• About this exercise: Go through the records line by line from the top and repeat each one exactly, ending with the line that contains "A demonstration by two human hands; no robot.".

(Records from a data collection)
────

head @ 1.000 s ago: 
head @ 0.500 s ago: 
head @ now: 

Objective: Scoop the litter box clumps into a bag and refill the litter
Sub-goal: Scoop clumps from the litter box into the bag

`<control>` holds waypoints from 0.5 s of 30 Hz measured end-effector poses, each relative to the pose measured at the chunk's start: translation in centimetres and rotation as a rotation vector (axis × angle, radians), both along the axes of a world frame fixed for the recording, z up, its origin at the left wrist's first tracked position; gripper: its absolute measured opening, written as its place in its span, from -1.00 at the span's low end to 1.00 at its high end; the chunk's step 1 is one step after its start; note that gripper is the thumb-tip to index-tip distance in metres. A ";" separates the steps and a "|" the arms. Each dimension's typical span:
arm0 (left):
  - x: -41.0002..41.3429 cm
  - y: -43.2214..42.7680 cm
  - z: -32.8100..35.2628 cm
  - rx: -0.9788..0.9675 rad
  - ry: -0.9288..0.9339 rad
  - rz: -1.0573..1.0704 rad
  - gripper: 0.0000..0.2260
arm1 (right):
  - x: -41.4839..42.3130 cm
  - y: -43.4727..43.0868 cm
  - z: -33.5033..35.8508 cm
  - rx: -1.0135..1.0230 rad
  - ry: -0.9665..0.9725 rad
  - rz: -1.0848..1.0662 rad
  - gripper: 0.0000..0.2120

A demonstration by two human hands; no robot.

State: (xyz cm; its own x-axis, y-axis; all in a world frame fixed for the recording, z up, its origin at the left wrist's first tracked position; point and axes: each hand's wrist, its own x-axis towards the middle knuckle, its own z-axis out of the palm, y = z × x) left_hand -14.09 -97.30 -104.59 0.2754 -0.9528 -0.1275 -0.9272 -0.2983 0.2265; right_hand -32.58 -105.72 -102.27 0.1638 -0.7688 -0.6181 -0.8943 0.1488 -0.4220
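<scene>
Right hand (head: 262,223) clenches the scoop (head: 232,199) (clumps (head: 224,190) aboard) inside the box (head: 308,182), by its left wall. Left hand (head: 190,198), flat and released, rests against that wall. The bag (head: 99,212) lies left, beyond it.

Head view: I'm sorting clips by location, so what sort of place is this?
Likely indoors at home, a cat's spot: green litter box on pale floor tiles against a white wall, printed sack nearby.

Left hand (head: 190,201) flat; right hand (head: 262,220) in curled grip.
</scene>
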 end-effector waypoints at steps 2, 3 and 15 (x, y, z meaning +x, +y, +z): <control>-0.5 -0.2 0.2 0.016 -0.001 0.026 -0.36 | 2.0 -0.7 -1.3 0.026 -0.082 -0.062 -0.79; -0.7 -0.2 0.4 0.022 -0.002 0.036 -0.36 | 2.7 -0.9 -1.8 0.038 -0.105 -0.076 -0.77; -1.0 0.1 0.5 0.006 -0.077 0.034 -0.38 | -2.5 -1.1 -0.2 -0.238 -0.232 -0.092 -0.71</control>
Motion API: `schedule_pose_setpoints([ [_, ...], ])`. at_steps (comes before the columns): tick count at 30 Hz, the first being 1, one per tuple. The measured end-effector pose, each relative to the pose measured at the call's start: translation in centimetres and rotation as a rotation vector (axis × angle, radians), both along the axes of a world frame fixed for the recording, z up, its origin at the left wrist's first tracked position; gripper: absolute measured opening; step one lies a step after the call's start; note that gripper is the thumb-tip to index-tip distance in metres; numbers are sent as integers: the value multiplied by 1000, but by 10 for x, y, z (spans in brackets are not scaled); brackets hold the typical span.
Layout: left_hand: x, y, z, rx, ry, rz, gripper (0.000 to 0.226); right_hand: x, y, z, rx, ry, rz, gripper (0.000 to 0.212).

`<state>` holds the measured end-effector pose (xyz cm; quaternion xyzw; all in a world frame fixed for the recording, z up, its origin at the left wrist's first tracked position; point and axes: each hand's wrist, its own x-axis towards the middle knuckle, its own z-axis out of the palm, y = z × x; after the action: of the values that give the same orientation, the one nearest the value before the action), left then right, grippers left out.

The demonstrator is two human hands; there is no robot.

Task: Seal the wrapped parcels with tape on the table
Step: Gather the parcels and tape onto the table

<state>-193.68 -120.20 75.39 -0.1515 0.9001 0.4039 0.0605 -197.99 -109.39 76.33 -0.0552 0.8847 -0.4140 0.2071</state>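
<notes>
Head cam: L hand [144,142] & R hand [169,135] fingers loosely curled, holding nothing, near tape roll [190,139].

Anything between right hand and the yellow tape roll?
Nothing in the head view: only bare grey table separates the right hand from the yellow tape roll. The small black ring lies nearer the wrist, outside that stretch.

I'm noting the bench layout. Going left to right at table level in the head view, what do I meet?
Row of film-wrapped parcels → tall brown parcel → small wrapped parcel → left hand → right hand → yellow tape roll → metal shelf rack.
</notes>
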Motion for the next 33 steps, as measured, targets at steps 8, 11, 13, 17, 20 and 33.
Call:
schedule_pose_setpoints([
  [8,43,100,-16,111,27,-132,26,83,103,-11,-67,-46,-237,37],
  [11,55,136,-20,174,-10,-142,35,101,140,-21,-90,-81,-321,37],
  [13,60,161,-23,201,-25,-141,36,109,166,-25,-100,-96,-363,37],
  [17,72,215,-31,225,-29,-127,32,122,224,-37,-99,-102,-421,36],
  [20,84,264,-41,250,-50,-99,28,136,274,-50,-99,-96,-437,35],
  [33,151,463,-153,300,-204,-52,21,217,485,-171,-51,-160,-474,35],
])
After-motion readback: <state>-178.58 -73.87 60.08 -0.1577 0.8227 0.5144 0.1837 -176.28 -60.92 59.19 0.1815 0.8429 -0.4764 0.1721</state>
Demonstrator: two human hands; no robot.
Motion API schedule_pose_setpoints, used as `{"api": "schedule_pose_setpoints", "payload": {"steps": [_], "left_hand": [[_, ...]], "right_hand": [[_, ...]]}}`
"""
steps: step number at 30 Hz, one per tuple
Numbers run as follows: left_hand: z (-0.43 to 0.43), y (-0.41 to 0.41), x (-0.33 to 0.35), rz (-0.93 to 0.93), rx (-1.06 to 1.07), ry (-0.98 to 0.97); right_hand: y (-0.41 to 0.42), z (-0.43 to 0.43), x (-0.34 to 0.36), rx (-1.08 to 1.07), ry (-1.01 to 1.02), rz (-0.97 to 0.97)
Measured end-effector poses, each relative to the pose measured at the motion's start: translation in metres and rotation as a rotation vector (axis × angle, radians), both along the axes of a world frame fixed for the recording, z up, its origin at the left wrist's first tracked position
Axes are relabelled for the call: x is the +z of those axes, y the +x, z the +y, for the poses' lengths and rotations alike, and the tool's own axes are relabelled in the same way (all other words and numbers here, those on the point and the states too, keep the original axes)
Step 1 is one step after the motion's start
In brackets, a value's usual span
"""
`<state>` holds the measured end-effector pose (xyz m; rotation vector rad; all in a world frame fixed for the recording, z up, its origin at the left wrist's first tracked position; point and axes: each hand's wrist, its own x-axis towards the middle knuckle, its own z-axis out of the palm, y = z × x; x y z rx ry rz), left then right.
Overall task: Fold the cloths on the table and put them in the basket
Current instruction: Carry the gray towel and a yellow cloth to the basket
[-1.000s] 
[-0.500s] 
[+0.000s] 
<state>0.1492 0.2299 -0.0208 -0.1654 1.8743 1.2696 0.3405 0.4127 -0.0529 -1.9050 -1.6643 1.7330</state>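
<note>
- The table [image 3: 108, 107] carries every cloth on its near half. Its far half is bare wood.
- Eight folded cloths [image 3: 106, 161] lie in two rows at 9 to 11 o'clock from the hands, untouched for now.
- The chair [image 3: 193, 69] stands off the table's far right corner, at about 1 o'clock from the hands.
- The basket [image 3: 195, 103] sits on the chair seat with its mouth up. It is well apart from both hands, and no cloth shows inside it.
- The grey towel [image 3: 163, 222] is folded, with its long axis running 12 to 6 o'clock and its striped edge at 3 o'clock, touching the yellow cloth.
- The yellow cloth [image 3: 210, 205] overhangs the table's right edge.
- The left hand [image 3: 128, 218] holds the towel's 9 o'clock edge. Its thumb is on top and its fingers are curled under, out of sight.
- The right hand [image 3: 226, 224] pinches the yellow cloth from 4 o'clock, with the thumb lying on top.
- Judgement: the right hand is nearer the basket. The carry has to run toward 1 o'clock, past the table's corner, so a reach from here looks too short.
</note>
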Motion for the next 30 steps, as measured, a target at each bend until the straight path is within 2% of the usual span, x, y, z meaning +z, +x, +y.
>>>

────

• Solution to this problem:
head @ 1.000 s ago: 
head @ 0.500 s ago: 
head @ now: 

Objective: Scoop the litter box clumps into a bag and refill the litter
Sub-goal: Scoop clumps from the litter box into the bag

`<control>` holds waypoints from 0.5 s of 30 Hz measured end-effector poses, each relative to the pose measured at the chunk's start: translation in centimetres and rotation as a rotation vector (axis × angle, radians), both along the axes of a world frame fixed for the recording, z up, its origin at the left wrist's first tracked position; gripper: its absolute measured opening, written as its place in its span, from -1.00 at the span's low end to 1.00 at its high end; the chunk's step 1 is one step after its start; note that gripper is the thumb-tip to index-tip distance in metres. A ";" separates the steps and a "|" the arms. Each dimension's typical span:
arm0 (left):
  - x: -41.0002..41.3429 cm
  - y: -43.2214..42.7680 cm
  - z: -32.8100..35.2628 cm
  - rx: -0.9788..0.9675 rad
  - ry: -0.9288..0.9339 rad
  - rz: -1.0573..1.0704 rad
  - gripper: 0.0000..0.2260
arm1 (right):
  - x: -41.4839..42.3130 cm
  - y: -43.4727..43.0868 cm
  - z: -33.5033..35.8508 cm
  - rx: -1.0135..1.0230 rad
  - ry: -0.9665..0.9725 rad
  - rz: -1.0848..1.0662 rad
  - gripper: 0.0000..0.2120

A demonstration by two human hands; no robot.

The output requires no additions.